I finished my Bachelor studies at Audentes University in 2005 and also became involved in the administration of the Law School as the assistant of the Dean and current Director of TalTech Law School Tanel Kerikmäe, who had played a great part in saving what was left of the faculty and intellectual property of the university. Tanel has done so much good to legal education and research in Estonia, but as we were always an underdog challenging the dominant university, these efforts were rarely, if ever, recognised.

So, in my 20s, I was helping to write curricula for the law programmes at the law school, which received almost nothing but praise from international accreditation teams. I also did other things to help the Law School to develop and started slowly teaching, first alongside Tanel, then alone. We were getting better, and hired new people. Of course, I had received no training in lecturing, but after years of practice, including going out in the middle of harsh Winter to teach at the Jõhvi branch that we eventually closed down, I think I became quite good at it.

Audentes University, after a few turbulent years and rebranding as International University Audentes, eventually merged with Tallinn University of Technology (the Concordia media school had previously been overtaken by Tallinn University, where it became the Baltic Film and Media School). TalTech gave the Law School the financial and institutional stability that we needed and had never had, and from 2010 onwards I started to dedicate some extra time to Estonian Human Rights Centre, which we had founded earlier and then spun off from the Law School with my good friend Marianne Meiorg.
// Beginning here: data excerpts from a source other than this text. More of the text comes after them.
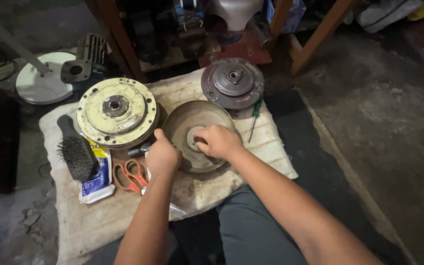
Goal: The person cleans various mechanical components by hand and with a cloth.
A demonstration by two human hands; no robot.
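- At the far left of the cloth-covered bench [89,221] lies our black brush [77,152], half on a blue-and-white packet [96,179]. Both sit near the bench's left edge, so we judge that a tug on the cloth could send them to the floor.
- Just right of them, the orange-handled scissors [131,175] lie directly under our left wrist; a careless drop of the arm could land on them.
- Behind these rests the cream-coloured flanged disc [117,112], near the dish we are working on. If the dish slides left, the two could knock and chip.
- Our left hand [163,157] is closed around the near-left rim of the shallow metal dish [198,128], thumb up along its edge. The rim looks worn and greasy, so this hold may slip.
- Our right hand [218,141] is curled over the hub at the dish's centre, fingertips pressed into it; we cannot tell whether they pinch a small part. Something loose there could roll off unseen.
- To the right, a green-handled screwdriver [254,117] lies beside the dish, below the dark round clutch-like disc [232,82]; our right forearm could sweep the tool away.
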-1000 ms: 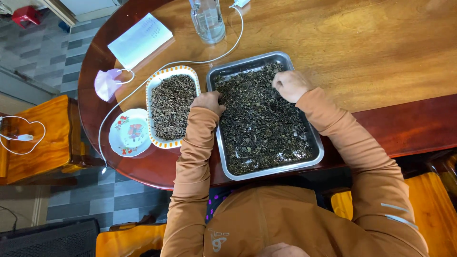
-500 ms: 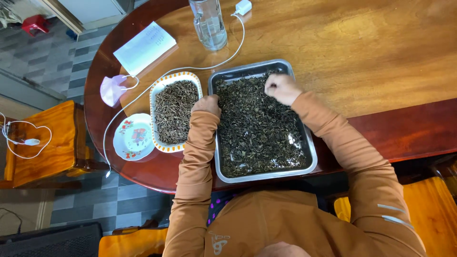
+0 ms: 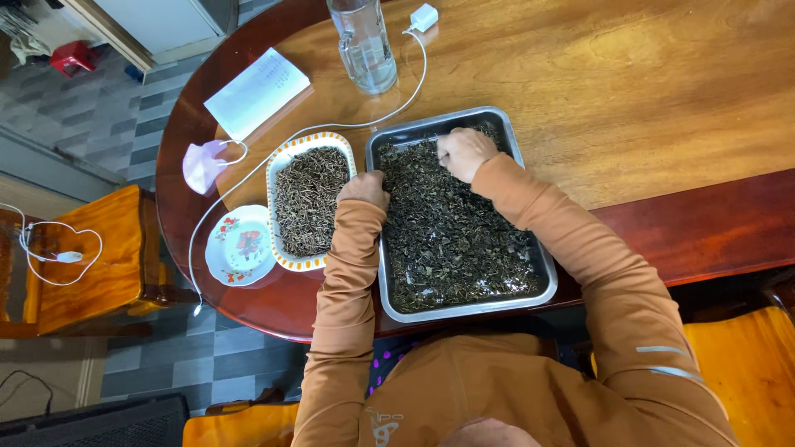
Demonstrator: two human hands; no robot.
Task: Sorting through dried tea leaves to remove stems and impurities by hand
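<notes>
A rectangular metal tray [image 3: 548, 291] full of dark dried leaves [image 3: 451, 236] lies on the wooden table in front of me. My right hand [image 3: 464, 152] rests in the leaves at the tray's far end, fingers curled down into them. My left hand [image 3: 363, 189] sits at the tray's left rim, between it and a smaller dish [image 3: 284, 158] with an orange-patterned edge that holds dried twigs [image 3: 308, 199]. Whether either hand pinches leaves is hidden.
A small flowered saucer [image 3: 240, 245], a pale pink face mask [image 3: 204, 165], a white paper sheet [image 3: 256, 93], a glass mug [image 3: 363, 43] and a white charger [image 3: 423, 16] with its cable lie on the table. Orange wooden chairs [image 3: 91, 261] stand at left and lower right.
My right hand has slid left along the tray's far end. My left hand stays at the tray's left rim. The view has shifted slightly.
</notes>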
In 2012 I finally defended my Master degree at TalTech, which had been delayed by the failure to complete the thesis (my previous four year Bachelor was equivalent to Master). In the end I took an extra few weeks after a conference in Boston, shut myself in the Law Library of Harvard University nearby and completed the bulk of the thesis.
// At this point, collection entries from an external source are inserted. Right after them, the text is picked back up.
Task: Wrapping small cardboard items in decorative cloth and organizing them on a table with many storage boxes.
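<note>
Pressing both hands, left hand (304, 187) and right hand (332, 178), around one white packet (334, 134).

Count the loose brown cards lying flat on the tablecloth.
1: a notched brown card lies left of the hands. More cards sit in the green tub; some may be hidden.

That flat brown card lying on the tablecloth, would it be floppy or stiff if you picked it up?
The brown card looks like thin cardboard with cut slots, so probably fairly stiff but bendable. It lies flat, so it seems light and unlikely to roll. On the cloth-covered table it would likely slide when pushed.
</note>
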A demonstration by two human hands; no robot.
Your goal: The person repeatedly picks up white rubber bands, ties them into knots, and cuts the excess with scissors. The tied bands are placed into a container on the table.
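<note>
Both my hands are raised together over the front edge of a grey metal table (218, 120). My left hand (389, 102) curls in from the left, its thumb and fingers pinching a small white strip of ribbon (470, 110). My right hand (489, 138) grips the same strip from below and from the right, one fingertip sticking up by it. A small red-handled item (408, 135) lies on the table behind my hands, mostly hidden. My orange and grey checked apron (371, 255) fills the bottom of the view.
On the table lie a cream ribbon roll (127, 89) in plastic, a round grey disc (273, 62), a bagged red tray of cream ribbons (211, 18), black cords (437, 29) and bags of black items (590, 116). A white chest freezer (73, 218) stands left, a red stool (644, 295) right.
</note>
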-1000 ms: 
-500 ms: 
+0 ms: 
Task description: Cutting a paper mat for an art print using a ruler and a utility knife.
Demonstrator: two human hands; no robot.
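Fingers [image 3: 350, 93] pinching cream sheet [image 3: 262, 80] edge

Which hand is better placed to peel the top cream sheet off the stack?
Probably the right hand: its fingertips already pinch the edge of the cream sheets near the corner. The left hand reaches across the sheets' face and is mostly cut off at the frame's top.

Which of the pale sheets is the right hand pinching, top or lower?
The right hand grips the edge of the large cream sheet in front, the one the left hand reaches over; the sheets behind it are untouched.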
After a while, around 2014, I stopped the administrative and project work at the Law School and became just a lecturer, a rewarding thing because of the students and because of how much one learns oneself, when teaching. But not quite that.
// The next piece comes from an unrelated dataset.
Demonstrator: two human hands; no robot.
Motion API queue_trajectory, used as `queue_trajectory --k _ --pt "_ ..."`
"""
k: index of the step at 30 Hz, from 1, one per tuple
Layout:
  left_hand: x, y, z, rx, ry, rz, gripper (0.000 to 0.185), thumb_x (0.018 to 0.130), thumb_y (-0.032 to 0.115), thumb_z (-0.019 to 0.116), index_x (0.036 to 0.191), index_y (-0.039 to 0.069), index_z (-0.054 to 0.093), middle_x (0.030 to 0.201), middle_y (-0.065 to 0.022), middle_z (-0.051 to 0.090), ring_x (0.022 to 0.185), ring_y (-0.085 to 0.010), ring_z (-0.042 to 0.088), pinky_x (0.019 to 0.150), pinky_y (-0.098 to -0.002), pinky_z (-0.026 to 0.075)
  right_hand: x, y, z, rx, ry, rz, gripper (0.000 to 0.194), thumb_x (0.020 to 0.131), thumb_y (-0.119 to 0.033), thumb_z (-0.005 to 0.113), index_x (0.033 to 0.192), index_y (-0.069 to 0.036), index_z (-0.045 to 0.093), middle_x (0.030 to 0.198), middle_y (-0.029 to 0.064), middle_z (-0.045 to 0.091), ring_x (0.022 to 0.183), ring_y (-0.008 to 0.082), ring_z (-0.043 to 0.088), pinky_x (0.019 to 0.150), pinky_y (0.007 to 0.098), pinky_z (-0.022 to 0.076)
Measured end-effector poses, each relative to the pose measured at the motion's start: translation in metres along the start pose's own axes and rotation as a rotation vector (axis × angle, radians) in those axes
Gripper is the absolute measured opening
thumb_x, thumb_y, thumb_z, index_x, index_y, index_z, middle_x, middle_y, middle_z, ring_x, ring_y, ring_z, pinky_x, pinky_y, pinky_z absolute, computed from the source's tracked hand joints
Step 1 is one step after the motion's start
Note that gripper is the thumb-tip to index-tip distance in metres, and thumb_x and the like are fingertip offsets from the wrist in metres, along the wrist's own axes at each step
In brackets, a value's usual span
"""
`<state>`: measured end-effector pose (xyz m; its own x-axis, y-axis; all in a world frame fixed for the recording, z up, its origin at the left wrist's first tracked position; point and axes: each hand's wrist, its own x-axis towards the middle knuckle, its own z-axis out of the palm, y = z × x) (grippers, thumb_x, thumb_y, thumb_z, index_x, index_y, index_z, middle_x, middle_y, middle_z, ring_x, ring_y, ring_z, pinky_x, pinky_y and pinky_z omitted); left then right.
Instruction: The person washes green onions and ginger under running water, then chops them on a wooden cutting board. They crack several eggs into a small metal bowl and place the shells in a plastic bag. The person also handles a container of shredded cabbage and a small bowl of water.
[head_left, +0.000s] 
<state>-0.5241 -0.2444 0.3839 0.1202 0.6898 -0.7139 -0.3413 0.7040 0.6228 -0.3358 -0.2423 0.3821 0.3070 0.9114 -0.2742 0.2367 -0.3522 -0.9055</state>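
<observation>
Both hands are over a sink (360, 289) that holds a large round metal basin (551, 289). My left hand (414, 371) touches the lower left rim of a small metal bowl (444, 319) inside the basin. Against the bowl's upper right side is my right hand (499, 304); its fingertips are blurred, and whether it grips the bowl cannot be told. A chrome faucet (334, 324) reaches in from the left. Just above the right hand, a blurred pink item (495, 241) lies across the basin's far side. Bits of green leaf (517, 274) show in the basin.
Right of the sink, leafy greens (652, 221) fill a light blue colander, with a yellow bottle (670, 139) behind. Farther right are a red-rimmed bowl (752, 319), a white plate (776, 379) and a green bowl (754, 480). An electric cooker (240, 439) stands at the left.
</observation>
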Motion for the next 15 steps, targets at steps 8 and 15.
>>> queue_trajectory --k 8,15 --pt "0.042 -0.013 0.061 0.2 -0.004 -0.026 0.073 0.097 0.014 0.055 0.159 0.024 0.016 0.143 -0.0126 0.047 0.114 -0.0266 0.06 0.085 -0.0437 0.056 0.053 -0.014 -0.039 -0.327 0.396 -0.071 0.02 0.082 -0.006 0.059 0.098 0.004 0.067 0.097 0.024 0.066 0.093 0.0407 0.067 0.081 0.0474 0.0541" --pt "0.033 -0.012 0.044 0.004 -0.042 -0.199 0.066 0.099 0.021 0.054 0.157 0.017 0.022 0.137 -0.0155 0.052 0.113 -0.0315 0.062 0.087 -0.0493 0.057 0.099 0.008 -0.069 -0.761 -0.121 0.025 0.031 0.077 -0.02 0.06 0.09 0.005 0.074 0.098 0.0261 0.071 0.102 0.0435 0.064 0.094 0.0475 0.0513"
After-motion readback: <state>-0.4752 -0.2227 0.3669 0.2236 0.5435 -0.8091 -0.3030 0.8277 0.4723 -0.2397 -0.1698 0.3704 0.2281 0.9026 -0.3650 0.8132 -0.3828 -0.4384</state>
Besides the law department, TalTech School of Business and Governance also includes a world-class department on public administration, called the Nurkse school. They reminded me of the academic vigour I encountered at Concordia and the people there were and are also great; people who really want to make the world a better place. After a bit of a rough start, I found a friend and PhD thesis supervisor in professor Wolfgang Drechsler, a great scholar who had founded the Nurkse school and now also has posts at Harvard and UCL.

As a Nurkse PhD student, I was able to get a new understanding of the world and learn so much new about innovation, the state and public administration. Even though I have yet to complete the PhD articles (and will be taking a hiatus for now), it has been a brilliant experience.

It is impossible to put in words things that have happened in a span of 20 years. TalTech Law School and, later also Nurkse, and the people I have encountered there, have given me so much in terms of who I am. Personally it has given me opportunities that I never thought I might have had. It is something that will always will be with me and on which I build my future life. More importantly, it has given me an opportunity to educate myself and others and make an impact in this way.